WHAT YOU HAVE TO DO :: In the records below, begin at the line containing "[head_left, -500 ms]" and end at the line containing "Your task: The"; quote every line in that span exactly, including both boundary lines, and no others.

GIVEN ENTRIES ::
━━━━━━━━━━━━━━━━

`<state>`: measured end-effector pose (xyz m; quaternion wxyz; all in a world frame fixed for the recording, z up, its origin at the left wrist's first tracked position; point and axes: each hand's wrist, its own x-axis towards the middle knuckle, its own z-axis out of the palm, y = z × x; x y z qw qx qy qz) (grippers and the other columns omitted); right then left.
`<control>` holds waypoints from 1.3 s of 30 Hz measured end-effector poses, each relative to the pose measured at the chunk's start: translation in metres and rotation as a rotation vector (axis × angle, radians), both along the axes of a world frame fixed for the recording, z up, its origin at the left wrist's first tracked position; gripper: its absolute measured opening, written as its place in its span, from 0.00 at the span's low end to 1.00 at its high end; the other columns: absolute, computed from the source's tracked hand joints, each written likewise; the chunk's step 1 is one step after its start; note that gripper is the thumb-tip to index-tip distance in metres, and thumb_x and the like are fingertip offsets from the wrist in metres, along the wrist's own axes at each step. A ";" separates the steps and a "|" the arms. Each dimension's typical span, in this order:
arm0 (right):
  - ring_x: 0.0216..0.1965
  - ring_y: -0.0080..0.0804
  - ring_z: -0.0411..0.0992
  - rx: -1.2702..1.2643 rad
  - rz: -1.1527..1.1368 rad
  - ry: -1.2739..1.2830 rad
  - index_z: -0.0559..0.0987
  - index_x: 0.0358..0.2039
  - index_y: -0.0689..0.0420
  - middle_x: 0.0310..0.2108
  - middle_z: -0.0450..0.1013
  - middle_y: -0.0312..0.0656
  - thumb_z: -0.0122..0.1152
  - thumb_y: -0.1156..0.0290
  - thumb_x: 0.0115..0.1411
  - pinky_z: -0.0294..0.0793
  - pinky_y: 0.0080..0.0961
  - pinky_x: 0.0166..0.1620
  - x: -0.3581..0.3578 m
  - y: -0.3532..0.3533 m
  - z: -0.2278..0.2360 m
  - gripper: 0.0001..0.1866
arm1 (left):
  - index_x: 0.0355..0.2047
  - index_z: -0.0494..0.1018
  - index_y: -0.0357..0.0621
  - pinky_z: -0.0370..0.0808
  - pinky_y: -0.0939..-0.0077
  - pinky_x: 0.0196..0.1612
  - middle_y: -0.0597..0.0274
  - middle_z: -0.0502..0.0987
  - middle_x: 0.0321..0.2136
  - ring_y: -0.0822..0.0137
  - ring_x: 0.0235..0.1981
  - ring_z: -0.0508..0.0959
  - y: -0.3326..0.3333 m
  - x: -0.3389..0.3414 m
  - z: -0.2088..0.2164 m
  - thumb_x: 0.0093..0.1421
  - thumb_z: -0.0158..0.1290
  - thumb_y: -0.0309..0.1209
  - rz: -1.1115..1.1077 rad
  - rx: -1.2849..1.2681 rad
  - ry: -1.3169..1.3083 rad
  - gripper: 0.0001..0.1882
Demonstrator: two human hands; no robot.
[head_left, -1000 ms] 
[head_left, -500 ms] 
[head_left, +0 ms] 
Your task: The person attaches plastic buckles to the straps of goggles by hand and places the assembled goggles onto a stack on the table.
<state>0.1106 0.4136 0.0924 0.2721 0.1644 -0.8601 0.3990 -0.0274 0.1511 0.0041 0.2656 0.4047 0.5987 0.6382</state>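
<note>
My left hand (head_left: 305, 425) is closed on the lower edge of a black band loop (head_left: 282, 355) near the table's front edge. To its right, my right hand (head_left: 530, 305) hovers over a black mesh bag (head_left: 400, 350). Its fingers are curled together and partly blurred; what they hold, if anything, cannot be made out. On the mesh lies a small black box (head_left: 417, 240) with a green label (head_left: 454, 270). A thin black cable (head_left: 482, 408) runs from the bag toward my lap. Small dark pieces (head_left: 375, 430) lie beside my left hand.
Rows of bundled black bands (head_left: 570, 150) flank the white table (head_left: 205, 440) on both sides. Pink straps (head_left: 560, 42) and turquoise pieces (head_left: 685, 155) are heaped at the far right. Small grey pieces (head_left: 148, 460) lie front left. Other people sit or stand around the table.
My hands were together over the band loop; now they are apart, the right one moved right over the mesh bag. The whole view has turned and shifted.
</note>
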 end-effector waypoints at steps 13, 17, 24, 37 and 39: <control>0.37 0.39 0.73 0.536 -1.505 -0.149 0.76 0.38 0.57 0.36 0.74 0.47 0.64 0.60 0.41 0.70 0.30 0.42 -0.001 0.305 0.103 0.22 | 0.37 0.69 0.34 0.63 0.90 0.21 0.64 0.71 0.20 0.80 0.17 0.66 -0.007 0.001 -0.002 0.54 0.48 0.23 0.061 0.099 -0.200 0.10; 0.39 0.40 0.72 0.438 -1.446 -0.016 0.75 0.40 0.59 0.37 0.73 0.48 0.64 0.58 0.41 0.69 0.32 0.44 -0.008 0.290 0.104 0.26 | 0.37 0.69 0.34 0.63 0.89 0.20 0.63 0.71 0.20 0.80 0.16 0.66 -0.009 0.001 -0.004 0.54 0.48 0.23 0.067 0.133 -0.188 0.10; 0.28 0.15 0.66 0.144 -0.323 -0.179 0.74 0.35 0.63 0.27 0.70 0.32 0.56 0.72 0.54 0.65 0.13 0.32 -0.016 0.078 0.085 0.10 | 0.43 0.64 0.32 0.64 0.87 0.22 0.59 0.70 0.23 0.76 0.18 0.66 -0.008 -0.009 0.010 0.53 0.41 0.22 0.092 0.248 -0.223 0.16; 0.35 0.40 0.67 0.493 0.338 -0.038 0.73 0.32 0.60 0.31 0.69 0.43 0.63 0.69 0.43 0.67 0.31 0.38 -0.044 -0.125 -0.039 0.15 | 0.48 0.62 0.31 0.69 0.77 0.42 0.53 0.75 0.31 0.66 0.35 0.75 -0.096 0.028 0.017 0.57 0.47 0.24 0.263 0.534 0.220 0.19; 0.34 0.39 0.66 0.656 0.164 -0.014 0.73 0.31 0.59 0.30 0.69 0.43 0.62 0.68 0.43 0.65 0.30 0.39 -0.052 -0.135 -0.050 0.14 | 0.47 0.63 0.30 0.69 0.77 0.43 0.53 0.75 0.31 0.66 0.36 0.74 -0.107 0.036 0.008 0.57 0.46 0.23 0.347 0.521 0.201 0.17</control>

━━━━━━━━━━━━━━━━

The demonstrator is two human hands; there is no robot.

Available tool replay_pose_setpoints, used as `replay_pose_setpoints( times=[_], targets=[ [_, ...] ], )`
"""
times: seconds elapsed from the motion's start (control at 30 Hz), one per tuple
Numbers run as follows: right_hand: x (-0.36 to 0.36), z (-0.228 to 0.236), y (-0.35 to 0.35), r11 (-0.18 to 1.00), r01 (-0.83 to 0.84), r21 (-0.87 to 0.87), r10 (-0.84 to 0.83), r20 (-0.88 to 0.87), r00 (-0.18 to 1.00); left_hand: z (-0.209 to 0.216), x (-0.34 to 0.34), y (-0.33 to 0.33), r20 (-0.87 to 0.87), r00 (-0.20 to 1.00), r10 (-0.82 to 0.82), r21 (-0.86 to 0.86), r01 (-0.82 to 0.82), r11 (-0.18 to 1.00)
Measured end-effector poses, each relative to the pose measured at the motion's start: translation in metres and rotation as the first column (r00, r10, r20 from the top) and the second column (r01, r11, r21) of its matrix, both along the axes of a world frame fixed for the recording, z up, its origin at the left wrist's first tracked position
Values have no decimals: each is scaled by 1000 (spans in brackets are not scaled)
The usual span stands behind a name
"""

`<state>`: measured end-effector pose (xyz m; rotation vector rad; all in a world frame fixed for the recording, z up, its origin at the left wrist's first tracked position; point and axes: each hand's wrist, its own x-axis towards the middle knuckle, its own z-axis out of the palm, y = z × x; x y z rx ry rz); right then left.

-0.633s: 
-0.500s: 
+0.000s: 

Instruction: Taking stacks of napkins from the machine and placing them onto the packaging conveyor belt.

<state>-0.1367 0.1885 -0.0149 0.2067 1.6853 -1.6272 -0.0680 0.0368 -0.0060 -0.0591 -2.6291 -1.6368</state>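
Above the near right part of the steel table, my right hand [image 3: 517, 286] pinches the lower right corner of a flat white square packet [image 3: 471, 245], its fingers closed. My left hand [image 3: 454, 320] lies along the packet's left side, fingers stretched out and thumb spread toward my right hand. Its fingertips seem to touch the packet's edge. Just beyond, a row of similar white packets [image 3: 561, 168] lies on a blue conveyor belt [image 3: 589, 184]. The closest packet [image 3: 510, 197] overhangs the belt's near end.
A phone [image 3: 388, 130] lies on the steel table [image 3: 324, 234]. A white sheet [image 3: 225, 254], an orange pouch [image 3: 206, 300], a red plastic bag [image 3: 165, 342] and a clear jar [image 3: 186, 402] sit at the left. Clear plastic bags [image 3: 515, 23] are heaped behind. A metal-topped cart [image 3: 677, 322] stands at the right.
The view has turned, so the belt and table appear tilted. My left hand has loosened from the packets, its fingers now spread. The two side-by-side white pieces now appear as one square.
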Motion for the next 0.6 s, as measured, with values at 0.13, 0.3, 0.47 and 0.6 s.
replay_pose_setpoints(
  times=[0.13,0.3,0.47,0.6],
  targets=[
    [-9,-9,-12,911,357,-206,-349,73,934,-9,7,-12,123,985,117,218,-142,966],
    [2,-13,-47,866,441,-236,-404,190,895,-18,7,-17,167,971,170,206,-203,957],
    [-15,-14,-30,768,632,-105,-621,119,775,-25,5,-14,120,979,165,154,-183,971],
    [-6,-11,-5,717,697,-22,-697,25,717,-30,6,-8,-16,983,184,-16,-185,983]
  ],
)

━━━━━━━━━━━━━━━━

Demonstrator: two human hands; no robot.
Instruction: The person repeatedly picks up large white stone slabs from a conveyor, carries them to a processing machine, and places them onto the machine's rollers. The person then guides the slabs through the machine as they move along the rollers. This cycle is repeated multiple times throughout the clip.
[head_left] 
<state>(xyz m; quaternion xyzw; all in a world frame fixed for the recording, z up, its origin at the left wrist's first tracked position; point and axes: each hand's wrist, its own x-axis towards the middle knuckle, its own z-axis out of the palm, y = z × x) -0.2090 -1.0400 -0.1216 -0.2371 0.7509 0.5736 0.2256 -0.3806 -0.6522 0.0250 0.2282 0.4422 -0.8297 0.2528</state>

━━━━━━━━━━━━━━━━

RESULT FOR THIS EXERCISE ::
[head_left, -500 ms] 
[head_left, +0 ms] 
Your task: The person attaches plastic buckles to the straps of goggles by hand and places the assembled goggles onto a stack on the table.

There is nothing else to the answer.